Yani kadınları anlayabilmek memleket meselesinden daha büyük bir mesele bana kalırsa..
Bunca yıllık ömrümde kadından daha fazla erkek cinsiyle arkadaşça içten dostane güvenilir saygılı iletişimim oldu. Hiç birinden zerrece incinip kırılmadım. Saygısız bir tavırla karşılaşmadım.
Aile yapımızda ki memur ailelerinin hemen hepsinde kız –erkek ayırımı cinsiyet ayrıcalığı asla olmazdı. Hepimiz her ailenin çocuklarıymış gibi hissettik kendimizi her zaman.
Biraz da bu nedenle olsa gerek çoğumuz hücreleri yenileyen yeryüzünün en anlamlı mucizevi iksiri olduğuna inanılan Aşk tan bihaber yaşadık maalesef..
Şans dedim ya hani..
İki yıldır Cuma akşamları çok şanslı bir kadın olduğuna iyice emin olduğum Esma Hanım konuk oluyor evimize..
Ah onu nasıl kıskanıyorum bilemezsiniz kıskançlığın nasıl bir şey olduğun bilmezken..
Baba ocağındayken karakterinde boy vermiş bu duygudan ve insana yakışan değerli erdemlerden yoksunluğu bence..

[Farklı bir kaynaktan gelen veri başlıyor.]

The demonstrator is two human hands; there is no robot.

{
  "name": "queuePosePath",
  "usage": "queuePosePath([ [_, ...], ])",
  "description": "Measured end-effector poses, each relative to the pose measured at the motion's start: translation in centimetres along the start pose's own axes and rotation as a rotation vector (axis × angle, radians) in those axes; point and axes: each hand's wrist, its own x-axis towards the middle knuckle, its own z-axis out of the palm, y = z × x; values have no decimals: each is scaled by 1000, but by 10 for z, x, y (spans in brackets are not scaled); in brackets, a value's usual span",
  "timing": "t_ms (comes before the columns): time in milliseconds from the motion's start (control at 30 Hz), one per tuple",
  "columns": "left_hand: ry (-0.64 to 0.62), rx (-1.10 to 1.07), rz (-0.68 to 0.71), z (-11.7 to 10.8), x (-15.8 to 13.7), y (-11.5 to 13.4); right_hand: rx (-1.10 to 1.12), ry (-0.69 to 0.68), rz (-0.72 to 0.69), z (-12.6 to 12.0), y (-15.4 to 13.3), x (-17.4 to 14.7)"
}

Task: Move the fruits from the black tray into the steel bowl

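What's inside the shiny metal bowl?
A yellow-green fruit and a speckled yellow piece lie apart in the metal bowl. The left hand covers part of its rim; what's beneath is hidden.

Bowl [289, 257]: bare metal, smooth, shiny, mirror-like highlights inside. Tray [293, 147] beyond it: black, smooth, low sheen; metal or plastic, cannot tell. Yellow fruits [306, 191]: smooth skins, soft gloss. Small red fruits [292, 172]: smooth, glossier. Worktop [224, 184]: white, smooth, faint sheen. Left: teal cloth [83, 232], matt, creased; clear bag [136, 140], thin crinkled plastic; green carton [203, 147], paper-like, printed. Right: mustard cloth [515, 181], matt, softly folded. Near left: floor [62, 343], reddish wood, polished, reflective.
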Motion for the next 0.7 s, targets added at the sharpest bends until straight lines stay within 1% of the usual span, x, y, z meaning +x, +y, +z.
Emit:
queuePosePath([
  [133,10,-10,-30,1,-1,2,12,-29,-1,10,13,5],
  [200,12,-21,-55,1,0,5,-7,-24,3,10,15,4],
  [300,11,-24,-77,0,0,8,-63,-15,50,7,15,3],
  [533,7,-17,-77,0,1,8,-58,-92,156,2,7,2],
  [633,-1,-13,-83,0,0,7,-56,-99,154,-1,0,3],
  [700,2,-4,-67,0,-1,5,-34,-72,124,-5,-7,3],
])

Bulunduğu şehrin itibarlı varlıklı dört yüz yıllık soyadı geçmişine sahip bir ailenin kızı..
İtibar mal mülk zenginlik ve değişmeyen gelenekler her şeyden önde geliyor..
Burnu Kaf Dağında. Kibirli üsten bakan dengi olmayan insanlara selam vermeyen. Sıcaklık ve içtenlikten uzak duygularını kendine saklayan ketum bir genç kız imajı..
Kendisine delice sevdalı çalışkan efendi ahlak sahibi babasının yanında çalışan bir gencin bu aşkına pek itibar etmeyen..Buna karşılık aynı koşullara sahip bir başka gençle nikah masasına oturan ve kendi soyadını almasını isteyecek kadar bir megaloman..
Yıllar geçer dört erkek evlat sahibi olur.. Kocası bu dik başlı baskıcı aşırı kuralcı soğuk kadınla mutlu değildir..Mutluluğu bir başka kadında arar ve ondan da bir oğlu olur..
Ancak bu şansız adam her ikisinde de mutluluğu bulamaz..
Ve arkasında kendisine adeta düşman olmuş ruh sağlıkları yerinde olmayan anlaşılamaz bencil iki kadın bırakarak ölür..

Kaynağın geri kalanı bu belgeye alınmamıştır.